* [TASK DESCRIPTION]
Go line by line through the data and copy those with the word "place".

* [PROVIDED RECORDS]
= Beginning of Section =

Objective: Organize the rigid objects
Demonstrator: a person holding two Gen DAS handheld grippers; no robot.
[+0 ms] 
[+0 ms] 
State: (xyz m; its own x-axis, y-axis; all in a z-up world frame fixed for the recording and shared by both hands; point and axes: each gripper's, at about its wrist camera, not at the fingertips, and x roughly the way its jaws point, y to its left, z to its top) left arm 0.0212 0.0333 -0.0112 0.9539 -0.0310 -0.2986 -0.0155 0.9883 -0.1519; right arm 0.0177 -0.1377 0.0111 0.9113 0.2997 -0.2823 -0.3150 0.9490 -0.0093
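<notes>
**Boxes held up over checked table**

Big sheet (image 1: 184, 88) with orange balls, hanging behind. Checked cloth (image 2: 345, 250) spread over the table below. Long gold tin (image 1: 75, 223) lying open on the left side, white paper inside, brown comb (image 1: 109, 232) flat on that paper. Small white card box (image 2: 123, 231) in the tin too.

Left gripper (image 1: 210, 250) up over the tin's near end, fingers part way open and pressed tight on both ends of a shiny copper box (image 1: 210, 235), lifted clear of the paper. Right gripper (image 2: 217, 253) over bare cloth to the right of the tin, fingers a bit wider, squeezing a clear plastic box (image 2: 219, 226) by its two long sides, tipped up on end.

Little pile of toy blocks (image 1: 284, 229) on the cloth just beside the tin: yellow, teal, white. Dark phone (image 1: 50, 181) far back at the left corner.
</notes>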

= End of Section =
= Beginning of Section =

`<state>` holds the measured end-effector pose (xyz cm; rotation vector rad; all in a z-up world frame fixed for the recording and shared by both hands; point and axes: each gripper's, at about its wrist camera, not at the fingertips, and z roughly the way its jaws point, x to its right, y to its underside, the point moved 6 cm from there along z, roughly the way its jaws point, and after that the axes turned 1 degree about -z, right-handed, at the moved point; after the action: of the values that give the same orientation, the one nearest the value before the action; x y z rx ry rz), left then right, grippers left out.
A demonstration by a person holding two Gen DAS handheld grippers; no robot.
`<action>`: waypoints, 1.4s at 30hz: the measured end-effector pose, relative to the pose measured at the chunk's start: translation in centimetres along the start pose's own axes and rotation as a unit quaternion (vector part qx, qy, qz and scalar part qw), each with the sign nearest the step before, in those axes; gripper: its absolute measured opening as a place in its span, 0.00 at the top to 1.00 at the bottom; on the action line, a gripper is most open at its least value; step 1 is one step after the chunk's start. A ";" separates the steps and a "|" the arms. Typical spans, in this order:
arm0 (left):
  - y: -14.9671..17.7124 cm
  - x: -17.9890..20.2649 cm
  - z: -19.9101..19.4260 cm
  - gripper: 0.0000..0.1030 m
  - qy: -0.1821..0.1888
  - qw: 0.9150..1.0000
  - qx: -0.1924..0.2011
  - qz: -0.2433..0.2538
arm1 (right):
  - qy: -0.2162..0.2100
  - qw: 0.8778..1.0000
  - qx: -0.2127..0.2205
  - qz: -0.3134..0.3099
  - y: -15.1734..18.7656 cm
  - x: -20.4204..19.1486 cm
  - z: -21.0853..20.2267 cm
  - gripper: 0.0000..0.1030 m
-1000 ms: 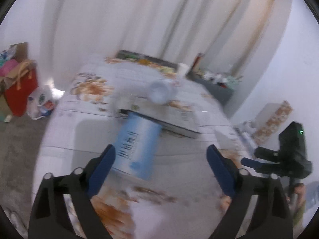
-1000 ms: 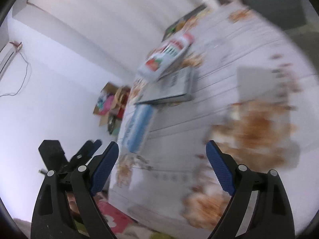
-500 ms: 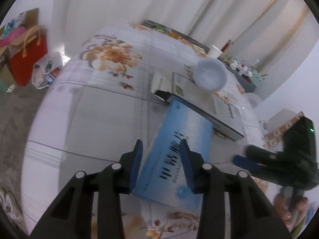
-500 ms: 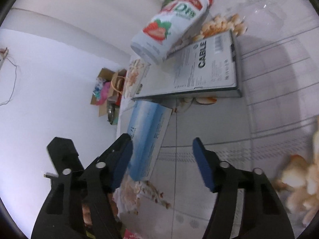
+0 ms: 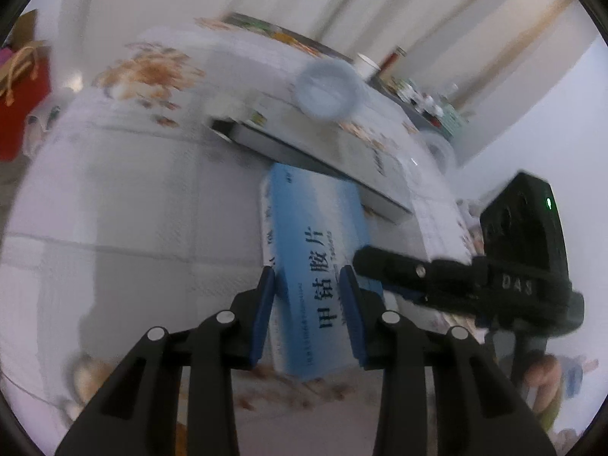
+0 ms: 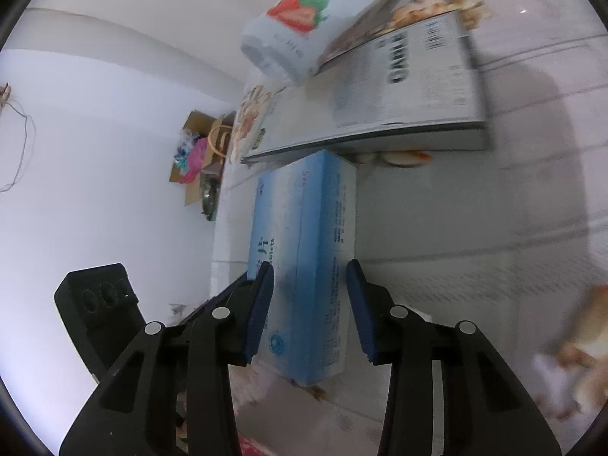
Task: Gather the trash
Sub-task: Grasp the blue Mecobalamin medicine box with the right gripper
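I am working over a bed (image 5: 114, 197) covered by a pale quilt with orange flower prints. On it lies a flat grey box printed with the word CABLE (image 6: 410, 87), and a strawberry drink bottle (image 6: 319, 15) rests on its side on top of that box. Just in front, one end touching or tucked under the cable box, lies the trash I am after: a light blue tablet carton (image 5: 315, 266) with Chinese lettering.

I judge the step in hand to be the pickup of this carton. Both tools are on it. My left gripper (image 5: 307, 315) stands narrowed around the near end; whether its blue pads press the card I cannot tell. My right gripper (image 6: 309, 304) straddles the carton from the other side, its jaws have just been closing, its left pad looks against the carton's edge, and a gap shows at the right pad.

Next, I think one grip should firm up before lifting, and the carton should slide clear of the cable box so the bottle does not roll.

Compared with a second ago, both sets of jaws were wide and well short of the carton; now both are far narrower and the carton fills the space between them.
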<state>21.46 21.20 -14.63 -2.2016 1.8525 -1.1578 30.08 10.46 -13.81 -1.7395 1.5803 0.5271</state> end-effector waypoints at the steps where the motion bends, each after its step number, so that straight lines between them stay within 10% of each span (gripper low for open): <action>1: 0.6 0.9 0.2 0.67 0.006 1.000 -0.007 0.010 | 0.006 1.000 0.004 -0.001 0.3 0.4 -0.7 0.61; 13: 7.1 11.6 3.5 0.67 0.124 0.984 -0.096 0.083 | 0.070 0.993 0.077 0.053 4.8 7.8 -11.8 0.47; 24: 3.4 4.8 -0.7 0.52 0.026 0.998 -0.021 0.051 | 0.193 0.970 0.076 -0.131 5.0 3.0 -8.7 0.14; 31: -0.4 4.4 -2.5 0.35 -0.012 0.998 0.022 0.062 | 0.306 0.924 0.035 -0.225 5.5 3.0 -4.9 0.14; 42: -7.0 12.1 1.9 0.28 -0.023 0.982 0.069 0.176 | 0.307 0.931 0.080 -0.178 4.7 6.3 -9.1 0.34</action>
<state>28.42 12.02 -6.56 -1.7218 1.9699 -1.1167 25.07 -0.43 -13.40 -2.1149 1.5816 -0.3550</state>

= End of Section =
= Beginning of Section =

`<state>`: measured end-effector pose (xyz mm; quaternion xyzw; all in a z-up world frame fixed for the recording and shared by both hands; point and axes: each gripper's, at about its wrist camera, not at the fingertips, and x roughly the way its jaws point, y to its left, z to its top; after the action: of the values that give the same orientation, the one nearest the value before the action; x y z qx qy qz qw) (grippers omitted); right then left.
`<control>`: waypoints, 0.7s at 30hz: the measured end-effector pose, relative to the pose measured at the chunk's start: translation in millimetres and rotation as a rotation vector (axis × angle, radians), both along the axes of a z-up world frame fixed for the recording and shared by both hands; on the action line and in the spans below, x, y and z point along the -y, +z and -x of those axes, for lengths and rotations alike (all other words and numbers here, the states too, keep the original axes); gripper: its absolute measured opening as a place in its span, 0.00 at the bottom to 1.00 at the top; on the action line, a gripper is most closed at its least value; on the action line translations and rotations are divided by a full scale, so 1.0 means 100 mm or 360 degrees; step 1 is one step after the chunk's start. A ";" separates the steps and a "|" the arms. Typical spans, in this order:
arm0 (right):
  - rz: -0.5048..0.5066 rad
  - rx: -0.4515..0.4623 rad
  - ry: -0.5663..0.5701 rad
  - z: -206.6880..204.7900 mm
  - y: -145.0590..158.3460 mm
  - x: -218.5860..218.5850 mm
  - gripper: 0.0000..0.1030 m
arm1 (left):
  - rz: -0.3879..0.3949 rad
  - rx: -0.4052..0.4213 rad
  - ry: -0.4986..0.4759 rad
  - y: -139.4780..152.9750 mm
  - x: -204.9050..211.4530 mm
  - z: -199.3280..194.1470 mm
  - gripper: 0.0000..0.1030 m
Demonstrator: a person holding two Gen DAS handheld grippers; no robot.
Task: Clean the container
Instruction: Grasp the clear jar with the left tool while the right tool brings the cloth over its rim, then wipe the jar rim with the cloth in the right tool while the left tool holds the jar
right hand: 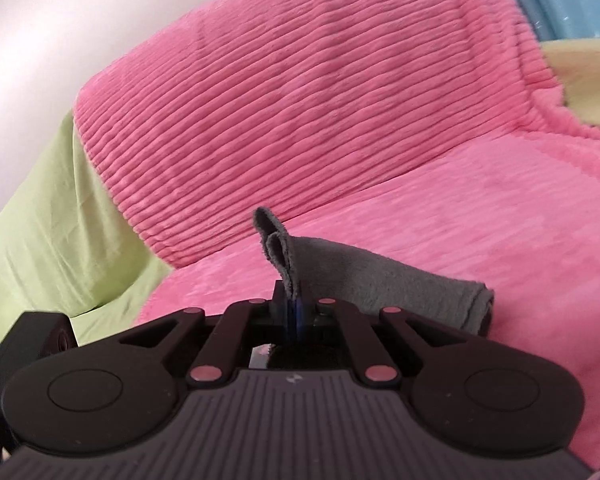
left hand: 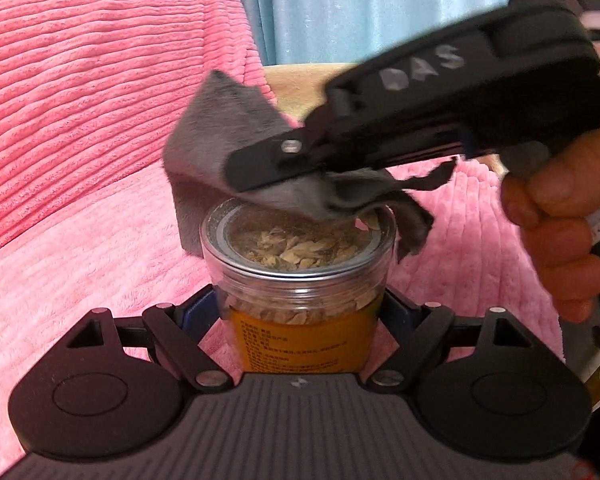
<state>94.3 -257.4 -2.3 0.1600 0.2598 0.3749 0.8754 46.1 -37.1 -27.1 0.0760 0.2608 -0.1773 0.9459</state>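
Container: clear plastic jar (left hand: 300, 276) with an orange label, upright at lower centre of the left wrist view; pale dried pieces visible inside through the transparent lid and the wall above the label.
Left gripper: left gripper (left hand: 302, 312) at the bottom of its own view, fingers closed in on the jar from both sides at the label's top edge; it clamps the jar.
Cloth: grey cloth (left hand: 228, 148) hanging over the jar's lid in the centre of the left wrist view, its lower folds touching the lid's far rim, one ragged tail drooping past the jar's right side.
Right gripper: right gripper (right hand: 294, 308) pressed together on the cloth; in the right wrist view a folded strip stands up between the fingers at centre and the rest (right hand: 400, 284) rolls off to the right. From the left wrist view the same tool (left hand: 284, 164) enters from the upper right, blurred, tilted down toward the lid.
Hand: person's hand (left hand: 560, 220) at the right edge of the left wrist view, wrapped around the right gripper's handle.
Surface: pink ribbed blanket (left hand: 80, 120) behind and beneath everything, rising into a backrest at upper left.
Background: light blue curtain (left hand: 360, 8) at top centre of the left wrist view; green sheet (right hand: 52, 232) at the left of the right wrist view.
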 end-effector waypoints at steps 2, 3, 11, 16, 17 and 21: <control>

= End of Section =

* [RESULT OF THIS TASK]
`<action>`: waypoints, 1.4s at 30hz: the measured end-effector pose, relative to the pose measured at the chunk's start: translation in centimetres along the start pose's own axes and rotation as a unit quaternion (vector part qx, qy, qz and scalar part qw), each with the sign nearest the step before, in those axes; gripper: its absolute measured opening as a place in its span, 0.00 at the top to 1.00 at the bottom; on the action line, a gripper is most open at its least value; step 1 is one step after the chunk's start. A ";" separates the steps and a "|" the arms. Typical spans, in this order:
`<control>`: waypoints, 0.7s at 30hz: the measured end-effector pose, relative to the pose measured at the chunk's start: translation in millimetres and rotation as a rotation vector (axis × angle, radians), both along the axes of a z-up world frame fixed for the recording and shared by both hands; on the action line and in the spans below, x, y and z point along the -y, +z and -x of those axes, for lengths and rotations alike (all other words and numbers here, the states too, keep the original axes); gripper: its absolute measured opening as a place in its span, 0.00 at the bottom to 1.00 at the top; on the action line, a gripper is most closed at its least value; on the action line translations and rotations are divided by a full scale, so 1.0 means 100 mm or 360 degrees; step 1 is one step after the chunk's start. A ";" separates the steps and a "|" the arms. Typical spans, in this order:

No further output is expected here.